### What the task asks:
Only the lines from the start of the entries through the line with "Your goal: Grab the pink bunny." should be returned, each exactly as it stands, and no pictures.
+===+
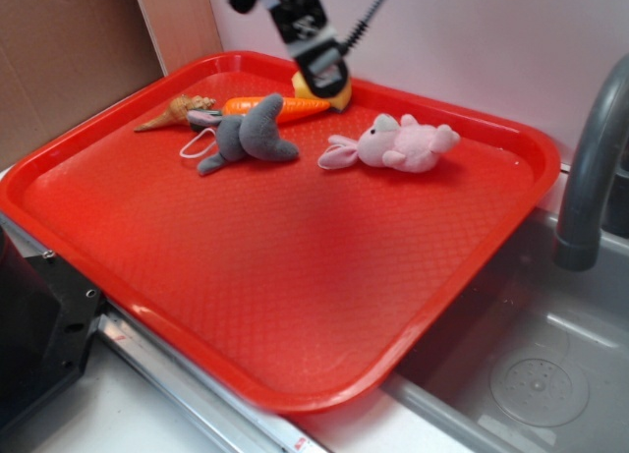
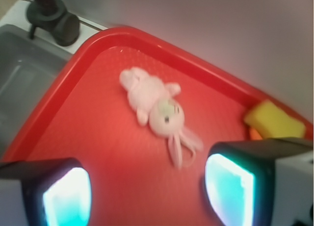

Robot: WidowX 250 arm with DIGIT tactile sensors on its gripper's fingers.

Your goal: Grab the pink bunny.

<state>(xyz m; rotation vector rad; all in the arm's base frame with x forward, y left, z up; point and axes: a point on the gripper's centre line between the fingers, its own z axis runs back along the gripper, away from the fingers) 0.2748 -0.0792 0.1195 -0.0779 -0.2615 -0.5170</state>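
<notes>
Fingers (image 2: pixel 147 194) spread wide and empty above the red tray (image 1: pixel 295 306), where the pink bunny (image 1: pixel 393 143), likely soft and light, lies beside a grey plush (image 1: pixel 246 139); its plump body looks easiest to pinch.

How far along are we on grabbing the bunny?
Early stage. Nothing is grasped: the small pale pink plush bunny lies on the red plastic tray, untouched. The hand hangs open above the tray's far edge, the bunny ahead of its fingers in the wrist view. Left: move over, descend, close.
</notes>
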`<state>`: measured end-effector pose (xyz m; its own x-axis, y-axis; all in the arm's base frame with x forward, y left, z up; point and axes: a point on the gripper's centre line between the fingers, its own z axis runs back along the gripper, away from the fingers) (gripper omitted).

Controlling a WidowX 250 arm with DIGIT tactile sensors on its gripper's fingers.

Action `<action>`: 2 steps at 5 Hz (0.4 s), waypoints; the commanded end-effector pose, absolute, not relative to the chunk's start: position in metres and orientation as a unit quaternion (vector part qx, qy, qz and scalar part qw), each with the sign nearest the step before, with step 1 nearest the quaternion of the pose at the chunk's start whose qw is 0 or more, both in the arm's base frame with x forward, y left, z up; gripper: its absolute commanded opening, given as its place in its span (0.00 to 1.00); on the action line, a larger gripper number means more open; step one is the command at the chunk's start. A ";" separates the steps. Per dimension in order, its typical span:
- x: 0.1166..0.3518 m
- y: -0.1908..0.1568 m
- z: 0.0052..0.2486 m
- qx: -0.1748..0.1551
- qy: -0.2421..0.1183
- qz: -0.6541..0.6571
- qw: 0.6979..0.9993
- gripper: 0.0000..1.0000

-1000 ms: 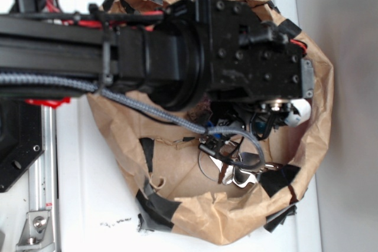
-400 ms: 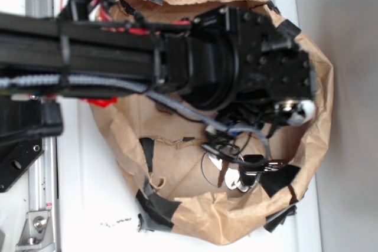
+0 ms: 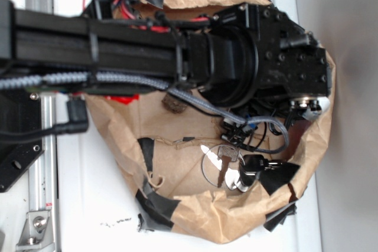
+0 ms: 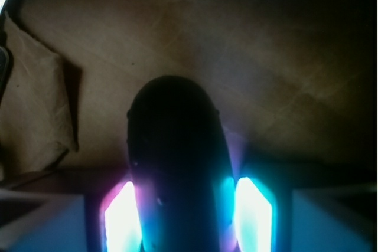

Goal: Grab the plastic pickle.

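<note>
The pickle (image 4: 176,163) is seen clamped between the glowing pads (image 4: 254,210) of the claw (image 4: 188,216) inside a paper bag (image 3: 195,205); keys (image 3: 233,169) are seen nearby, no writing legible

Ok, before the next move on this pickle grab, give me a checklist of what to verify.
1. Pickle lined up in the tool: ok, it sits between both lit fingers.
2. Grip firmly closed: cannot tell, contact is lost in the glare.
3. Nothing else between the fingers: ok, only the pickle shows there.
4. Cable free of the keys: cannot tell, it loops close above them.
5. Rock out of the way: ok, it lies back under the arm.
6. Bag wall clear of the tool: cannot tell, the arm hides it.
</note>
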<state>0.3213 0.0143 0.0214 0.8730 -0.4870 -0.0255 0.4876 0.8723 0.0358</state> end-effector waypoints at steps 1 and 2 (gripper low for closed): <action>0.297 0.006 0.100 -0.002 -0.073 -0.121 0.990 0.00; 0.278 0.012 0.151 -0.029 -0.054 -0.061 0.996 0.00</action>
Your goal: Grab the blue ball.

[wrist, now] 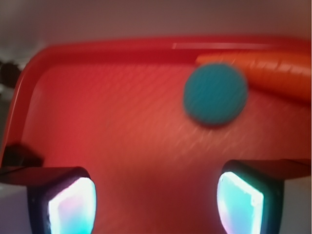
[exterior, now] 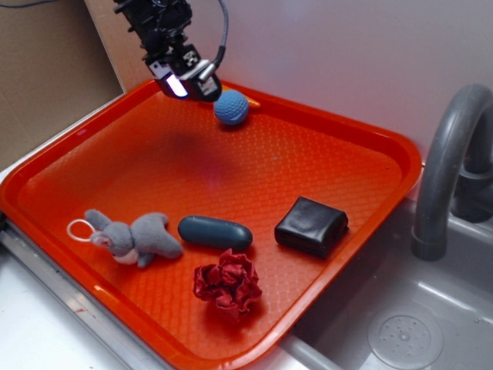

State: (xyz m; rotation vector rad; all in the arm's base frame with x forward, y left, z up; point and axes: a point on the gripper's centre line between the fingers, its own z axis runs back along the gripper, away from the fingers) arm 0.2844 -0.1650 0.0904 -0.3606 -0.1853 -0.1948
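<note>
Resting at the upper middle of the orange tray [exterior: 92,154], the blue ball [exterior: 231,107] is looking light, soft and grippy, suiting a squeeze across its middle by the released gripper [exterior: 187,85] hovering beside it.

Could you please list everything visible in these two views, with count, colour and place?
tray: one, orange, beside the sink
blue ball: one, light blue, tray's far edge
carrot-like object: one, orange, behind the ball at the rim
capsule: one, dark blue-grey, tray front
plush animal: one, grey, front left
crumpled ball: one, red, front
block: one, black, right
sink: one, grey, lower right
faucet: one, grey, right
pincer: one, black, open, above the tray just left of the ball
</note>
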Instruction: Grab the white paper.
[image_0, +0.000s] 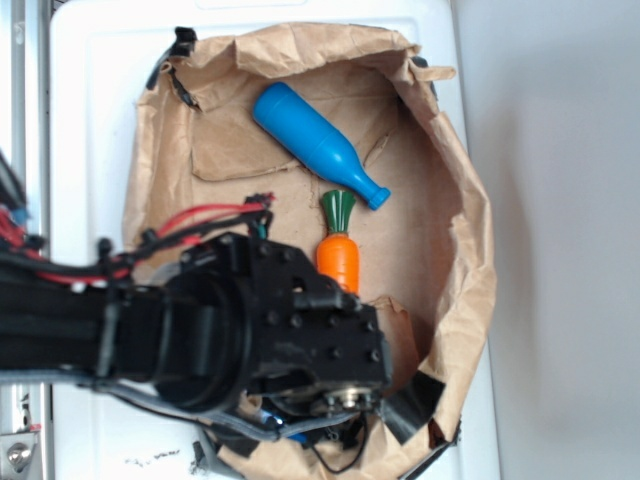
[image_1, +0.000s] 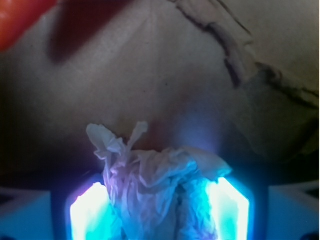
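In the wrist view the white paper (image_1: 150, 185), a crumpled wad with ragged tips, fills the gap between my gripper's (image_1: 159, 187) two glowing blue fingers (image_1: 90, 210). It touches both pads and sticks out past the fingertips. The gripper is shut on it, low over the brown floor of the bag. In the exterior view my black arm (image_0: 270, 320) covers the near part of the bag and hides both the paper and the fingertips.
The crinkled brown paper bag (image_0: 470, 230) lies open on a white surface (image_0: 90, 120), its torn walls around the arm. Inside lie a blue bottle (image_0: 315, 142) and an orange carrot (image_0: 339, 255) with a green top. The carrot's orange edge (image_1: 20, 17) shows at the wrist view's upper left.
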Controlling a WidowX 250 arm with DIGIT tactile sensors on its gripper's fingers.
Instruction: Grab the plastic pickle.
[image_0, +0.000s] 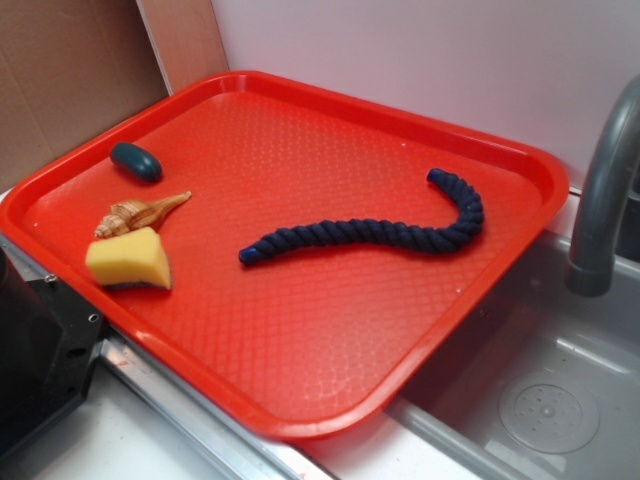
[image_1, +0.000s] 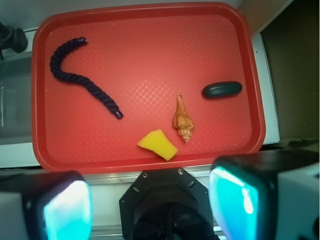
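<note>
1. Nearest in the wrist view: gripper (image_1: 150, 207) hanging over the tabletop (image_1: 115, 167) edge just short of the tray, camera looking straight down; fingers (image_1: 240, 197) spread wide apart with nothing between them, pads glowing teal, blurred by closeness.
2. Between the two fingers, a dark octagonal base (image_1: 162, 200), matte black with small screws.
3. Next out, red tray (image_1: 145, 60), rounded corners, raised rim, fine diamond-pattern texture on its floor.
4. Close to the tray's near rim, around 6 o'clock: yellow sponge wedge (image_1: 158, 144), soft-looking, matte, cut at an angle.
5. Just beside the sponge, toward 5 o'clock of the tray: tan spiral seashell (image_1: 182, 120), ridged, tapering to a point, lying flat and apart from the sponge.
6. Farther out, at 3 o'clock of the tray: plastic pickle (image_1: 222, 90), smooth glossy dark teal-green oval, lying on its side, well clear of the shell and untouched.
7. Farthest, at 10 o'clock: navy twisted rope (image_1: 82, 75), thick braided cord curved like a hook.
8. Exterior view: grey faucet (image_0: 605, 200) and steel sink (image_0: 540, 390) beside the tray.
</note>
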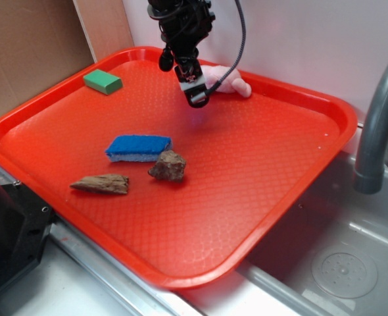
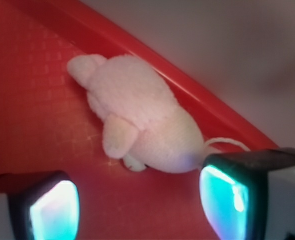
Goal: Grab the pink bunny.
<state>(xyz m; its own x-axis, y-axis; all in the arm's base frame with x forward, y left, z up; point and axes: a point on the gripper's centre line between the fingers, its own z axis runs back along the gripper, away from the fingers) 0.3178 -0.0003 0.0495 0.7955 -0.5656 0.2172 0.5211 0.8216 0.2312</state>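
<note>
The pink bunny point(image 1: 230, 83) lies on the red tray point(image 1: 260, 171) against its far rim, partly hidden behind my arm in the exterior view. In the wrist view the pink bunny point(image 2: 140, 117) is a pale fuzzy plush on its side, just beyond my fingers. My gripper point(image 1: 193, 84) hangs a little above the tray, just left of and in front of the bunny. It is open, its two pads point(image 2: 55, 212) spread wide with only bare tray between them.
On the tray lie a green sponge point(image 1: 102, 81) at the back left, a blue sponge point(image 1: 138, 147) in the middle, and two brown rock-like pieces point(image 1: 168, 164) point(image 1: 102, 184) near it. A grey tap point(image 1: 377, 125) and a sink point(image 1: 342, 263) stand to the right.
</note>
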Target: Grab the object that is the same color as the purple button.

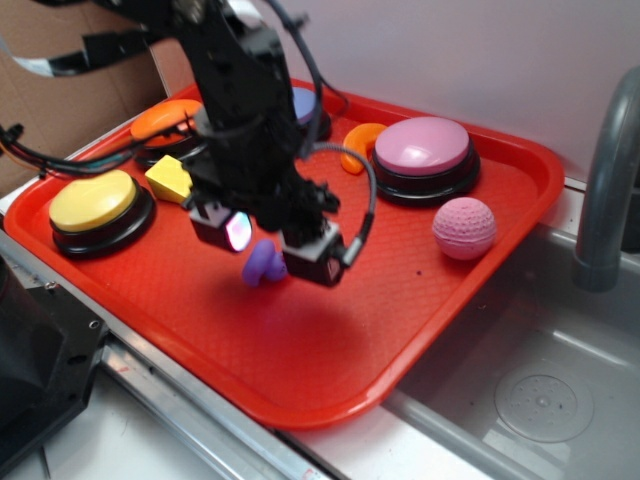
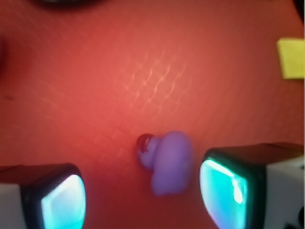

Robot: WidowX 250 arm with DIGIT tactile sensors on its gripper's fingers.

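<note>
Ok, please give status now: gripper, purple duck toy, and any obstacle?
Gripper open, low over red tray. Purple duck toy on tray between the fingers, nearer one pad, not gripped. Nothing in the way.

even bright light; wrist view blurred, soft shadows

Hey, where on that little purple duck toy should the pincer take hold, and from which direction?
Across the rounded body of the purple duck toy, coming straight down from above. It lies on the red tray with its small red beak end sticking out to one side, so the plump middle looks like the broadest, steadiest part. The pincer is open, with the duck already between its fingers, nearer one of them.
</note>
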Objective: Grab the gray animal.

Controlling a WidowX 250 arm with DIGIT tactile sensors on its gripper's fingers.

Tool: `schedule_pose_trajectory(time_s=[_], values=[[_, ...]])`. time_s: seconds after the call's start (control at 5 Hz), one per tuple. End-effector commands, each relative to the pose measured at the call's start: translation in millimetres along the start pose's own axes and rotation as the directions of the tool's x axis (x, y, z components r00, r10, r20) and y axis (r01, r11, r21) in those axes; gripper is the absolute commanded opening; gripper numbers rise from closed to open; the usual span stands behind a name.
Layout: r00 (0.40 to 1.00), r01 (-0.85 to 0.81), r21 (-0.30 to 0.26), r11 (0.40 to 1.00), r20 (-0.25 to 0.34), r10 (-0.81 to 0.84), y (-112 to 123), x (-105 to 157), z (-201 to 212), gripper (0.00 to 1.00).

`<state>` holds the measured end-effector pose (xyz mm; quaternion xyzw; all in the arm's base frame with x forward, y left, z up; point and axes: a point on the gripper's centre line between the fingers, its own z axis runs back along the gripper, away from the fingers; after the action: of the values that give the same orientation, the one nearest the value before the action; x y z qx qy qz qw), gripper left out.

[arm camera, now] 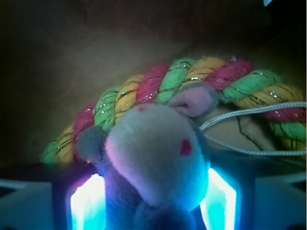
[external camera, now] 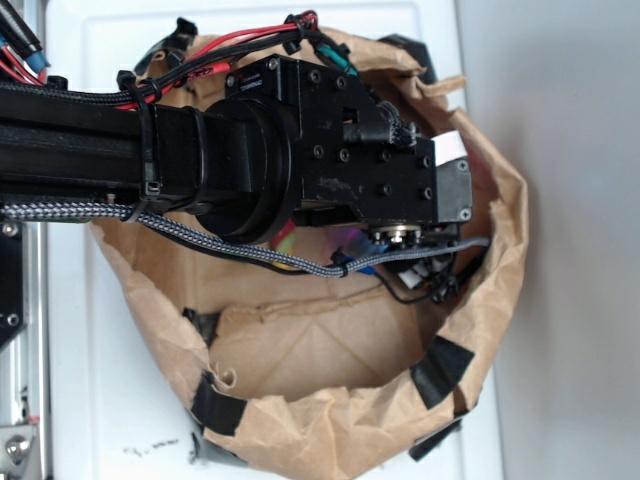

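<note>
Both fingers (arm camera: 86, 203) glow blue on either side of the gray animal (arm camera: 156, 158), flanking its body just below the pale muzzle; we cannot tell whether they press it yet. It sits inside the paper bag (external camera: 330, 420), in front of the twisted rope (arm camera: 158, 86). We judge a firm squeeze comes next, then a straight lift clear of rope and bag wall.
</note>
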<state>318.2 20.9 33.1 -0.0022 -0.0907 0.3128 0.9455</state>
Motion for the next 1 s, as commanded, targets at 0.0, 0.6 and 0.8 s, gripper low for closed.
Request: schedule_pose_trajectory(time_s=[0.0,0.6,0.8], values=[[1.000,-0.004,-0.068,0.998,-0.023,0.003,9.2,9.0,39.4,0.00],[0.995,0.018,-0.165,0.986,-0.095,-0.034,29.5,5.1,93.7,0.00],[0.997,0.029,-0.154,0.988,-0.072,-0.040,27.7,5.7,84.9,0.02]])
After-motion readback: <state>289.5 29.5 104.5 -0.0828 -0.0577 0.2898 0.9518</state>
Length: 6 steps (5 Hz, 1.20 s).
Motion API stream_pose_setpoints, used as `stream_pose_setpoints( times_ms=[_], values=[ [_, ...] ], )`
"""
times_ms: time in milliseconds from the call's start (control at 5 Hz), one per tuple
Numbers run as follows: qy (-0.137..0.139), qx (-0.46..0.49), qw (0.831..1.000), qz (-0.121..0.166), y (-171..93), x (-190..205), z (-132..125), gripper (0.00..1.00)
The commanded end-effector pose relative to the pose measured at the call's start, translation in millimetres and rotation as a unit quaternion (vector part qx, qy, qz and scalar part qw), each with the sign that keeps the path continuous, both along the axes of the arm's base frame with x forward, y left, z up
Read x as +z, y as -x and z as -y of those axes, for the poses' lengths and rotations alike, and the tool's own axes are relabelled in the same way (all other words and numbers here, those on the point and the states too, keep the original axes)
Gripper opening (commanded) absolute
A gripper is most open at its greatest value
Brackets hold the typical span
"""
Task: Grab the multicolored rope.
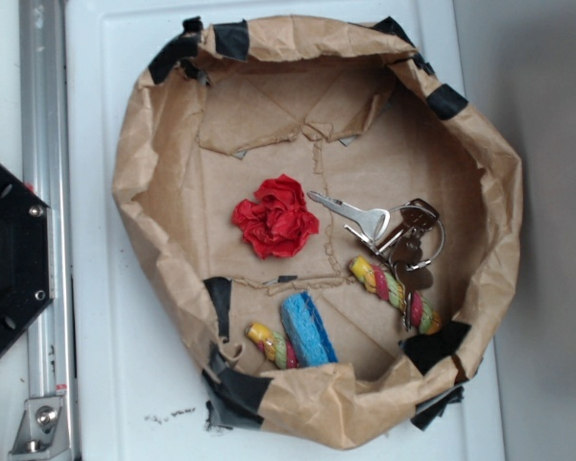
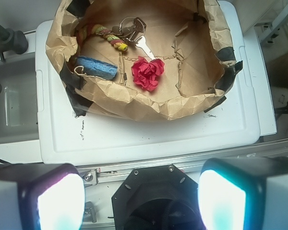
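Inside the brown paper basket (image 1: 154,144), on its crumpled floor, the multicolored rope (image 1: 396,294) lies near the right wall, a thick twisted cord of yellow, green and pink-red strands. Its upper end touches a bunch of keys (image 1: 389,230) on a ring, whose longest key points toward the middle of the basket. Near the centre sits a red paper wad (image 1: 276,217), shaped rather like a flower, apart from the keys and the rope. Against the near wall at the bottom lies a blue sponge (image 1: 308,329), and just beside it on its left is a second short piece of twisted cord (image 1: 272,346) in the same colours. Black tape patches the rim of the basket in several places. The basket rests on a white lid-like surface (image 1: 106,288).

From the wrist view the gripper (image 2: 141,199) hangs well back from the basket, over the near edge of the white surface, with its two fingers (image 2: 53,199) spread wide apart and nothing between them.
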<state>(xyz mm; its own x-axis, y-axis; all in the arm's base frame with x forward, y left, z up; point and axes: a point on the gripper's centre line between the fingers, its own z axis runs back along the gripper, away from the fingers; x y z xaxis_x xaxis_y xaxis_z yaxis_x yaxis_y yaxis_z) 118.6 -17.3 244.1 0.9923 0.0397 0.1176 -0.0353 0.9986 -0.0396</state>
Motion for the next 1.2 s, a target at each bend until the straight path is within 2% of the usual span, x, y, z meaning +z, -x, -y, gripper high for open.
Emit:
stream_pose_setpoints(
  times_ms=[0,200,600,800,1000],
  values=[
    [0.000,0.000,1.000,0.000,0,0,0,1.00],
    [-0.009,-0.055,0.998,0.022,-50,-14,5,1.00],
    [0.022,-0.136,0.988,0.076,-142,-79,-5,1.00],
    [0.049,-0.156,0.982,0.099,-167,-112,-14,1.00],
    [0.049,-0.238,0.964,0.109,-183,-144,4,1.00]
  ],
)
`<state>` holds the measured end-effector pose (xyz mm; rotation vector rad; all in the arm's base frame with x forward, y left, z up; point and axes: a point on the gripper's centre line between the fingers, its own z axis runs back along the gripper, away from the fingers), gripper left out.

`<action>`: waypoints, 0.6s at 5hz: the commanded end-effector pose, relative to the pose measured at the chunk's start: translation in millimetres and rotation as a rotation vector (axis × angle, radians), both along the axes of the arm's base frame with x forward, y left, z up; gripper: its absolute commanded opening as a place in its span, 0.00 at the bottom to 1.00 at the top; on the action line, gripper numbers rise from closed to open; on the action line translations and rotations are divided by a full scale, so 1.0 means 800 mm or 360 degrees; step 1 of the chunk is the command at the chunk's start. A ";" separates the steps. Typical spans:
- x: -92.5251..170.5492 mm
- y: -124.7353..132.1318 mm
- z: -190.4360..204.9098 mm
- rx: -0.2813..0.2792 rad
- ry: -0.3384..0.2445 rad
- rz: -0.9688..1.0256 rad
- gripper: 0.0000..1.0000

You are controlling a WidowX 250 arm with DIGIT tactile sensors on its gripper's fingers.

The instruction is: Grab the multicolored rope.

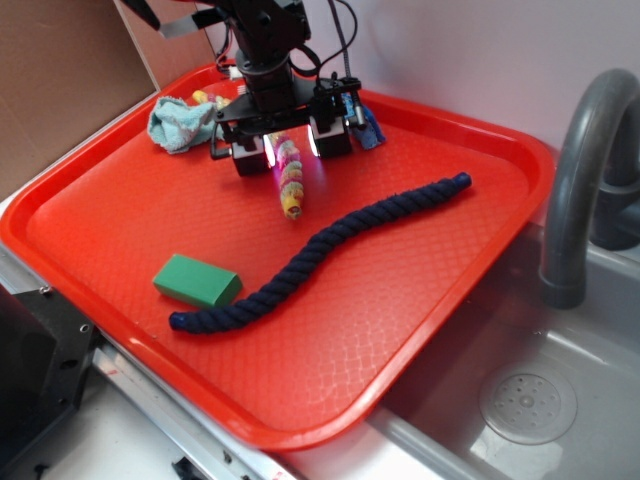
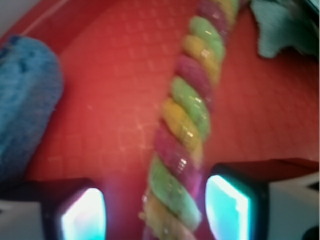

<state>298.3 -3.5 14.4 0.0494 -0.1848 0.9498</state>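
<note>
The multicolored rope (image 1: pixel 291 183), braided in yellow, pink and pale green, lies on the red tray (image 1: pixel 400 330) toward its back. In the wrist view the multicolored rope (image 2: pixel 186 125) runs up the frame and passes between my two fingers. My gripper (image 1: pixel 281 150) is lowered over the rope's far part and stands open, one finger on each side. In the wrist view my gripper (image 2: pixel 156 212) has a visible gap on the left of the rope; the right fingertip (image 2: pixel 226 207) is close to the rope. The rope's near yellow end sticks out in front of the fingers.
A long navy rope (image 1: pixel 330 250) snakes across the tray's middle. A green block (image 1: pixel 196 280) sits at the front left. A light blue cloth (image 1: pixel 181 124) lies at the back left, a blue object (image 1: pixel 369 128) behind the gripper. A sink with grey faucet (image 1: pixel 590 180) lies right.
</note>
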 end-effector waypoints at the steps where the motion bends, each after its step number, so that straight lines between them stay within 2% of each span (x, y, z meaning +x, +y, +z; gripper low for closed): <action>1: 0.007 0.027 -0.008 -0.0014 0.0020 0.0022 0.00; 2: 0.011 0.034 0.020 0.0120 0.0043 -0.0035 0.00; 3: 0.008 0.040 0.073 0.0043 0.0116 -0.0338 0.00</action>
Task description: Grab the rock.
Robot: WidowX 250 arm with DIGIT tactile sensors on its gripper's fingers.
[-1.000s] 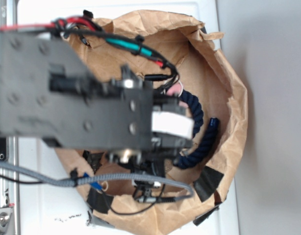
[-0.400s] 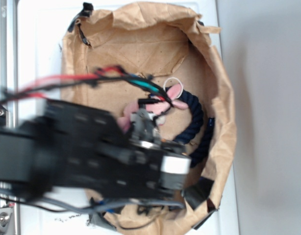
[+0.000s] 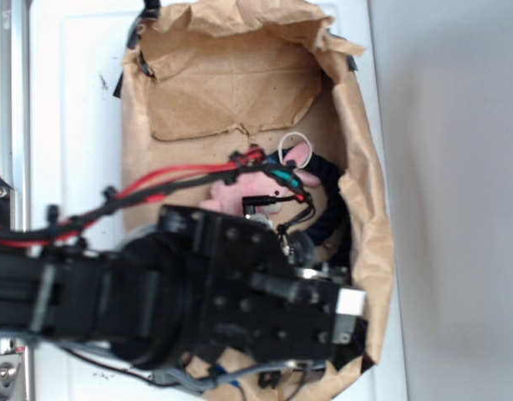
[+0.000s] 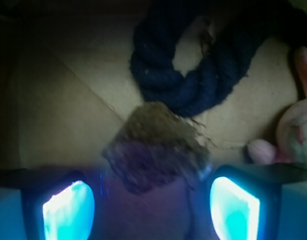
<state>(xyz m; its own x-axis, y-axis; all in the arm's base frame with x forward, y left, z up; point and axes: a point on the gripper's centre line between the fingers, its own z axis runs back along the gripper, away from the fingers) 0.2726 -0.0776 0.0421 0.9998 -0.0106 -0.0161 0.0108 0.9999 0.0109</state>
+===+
### Solution to this exercise:
Robot: WidowX 250 arm with DIGIT tactile sensors on its gripper's fingers.

Your goal: Grab the pink bunny.

The output shown is complete.